Audrey turned back around.

“If the fries are crispy today, would you bring me some of those, too?”

“What if they’re not crispy?”

Dr. Shears paused. “Oh heck, get them anyways!”

He laughed and Audrey laughed with him and then she turned again for the corner and her escape.

“One for me, as well, Audrey?” The voice floated out of an office further down the hall and Audrey knew from the lilting rhythm of the sentence and the peculiar accent that it belonged to Dr. Hansen.

The Ancients: The Forest

Reslyn sat with her legs crossed, trying to find the pool of light with her mind. She had glimpsed it before, unexpectedly, in meditations practice, but had never been able to reach a state of relaxation and clarity pure enough to get any real sense of what she had, in those few moments, felt a hint of. She sighed, fighting frustration and her restless mind. She was balanced on a log that was laid horizontal across the 10 ft. gap between the two banks of a river. The river itself ran fast and cold, buffeting her body and drying the sweat that sprang from her pores. It was a hot, humid day.

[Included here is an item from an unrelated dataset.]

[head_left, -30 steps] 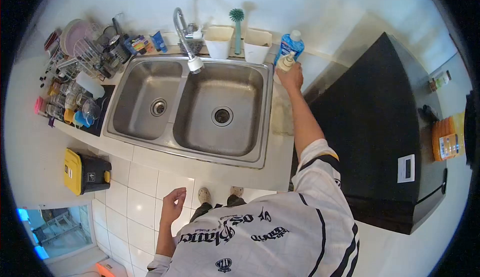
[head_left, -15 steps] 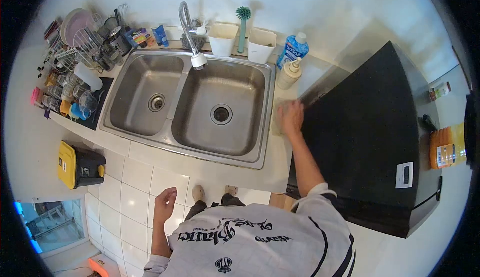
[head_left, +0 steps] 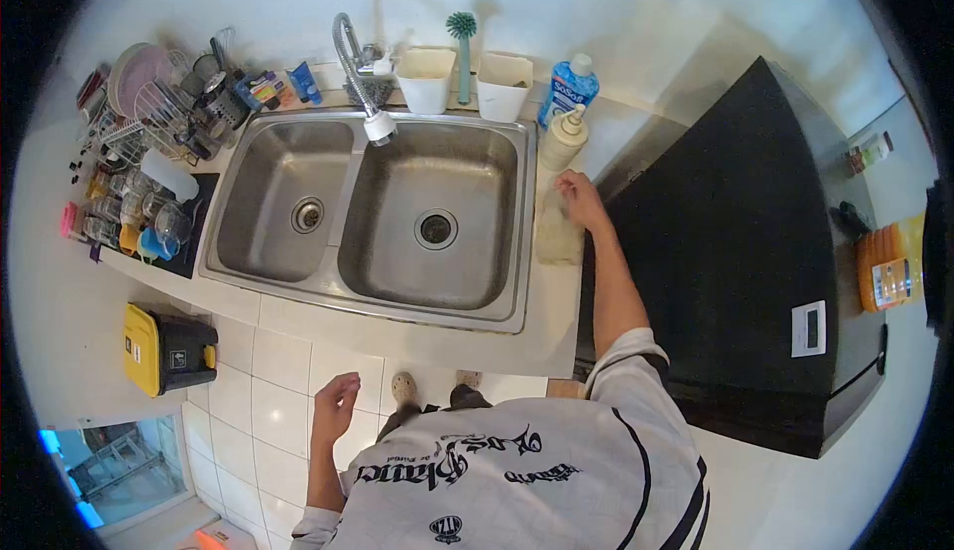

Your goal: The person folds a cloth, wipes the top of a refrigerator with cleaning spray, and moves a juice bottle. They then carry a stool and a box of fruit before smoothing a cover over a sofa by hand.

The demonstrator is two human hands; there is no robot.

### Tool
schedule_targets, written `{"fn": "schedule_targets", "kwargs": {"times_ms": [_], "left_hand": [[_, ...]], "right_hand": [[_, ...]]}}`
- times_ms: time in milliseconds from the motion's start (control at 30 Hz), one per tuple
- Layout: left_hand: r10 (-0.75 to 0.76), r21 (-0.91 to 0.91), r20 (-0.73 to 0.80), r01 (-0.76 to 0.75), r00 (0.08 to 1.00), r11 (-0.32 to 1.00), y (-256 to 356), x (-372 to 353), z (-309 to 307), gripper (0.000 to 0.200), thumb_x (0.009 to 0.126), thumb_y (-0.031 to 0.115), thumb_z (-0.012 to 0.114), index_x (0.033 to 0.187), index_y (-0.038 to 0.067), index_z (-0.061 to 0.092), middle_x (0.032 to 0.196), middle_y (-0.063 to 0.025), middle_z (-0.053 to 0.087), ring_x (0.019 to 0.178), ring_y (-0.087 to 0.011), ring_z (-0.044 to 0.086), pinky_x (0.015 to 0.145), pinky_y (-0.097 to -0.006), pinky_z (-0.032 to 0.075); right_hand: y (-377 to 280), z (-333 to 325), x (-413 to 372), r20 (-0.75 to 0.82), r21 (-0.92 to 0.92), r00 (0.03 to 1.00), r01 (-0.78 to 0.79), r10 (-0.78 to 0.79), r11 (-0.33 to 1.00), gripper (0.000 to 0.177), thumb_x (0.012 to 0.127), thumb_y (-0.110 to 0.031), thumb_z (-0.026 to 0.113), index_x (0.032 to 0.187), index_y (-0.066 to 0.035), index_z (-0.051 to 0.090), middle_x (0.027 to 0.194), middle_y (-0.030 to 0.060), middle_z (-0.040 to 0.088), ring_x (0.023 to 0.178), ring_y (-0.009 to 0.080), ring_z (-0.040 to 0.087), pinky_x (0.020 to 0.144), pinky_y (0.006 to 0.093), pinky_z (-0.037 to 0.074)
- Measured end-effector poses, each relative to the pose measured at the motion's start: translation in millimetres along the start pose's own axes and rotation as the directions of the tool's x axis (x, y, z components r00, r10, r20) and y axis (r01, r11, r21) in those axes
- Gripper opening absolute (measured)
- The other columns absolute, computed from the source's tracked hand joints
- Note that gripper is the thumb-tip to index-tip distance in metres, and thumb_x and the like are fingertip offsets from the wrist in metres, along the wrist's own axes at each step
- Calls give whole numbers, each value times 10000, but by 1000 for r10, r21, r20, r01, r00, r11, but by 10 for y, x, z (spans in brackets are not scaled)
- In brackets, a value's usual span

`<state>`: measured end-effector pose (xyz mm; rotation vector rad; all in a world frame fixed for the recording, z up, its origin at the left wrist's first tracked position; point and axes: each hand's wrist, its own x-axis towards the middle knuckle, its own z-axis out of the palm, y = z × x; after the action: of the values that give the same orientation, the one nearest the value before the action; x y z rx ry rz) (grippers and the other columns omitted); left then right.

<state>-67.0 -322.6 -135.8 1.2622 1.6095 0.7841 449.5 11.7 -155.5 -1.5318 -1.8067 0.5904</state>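
Note:
A pale yellowish cloth (head_left: 558, 240) lies flat on the strip of counter between the sink and the black refrigerator. My right hand (head_left: 582, 200) is at its upper end, fingers bent and pressed together on the cloth's far edge. Just beyond the fingertips stands a cream pump bottle (head_left: 564, 140), with a blue soap bottle (head_left: 569, 93) behind it. My left hand (head_left: 335, 406) hangs over the floor in front of the counter, its fingers loosely curled together, with nothing visible in them.
The double-bowl steel sink (head_left: 528, 252) has a flexible faucet (head_left: 350, 58) above. Two white containers (head_left: 504, 98) and a green brush (head_left: 463, 63) stand behind it. Dish rack (head_left: 129, 138) and glasses crowd the left. The refrigerator (head_left: 715, 252) borders the right; a bin (head_left: 174, 351) stands below.
My right hand has slid away from me along the cloth to its far end, uncovering the near part. My left hand stays loosely curled at my side. The camera view has shifted slightly.

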Motion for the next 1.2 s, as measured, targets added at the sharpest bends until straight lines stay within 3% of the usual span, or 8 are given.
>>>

Reslyn looked upward toward the sky (excusing herself for this distraction because hadn’t her mother told her to watch the time for she wanted her home no later than mid-day so that she could take lunch over the other families?) and saw, through the filigree of branches and leaves, that the sun was making its way toward its apex slowly today- she had plenty of time.


She turned her head toward her left shoulder and, craning her neck upward, noted the clouds that were approaching, steadily and almost resignedly, the soaring and jagged peaks to the West. Though brilliantly white now, she knew that they would soon grow pregnant and grey, heavy and cumbersome with water. They would proceed orderly enough until the warm arm propelling them could no longer loft their weight and then they would drop away, snagged by the peaks that seized them, until the windward side of the range was overwhelmed with over-ripe clouds. Then they would shed their burden, dropping their dark weight onto the trees, lakes, rivers, and plantations of Praar. She returned to her meditations, trying not to acknowledge the disappointment that had arrived with the realization that she had hours left to spend in this fashion.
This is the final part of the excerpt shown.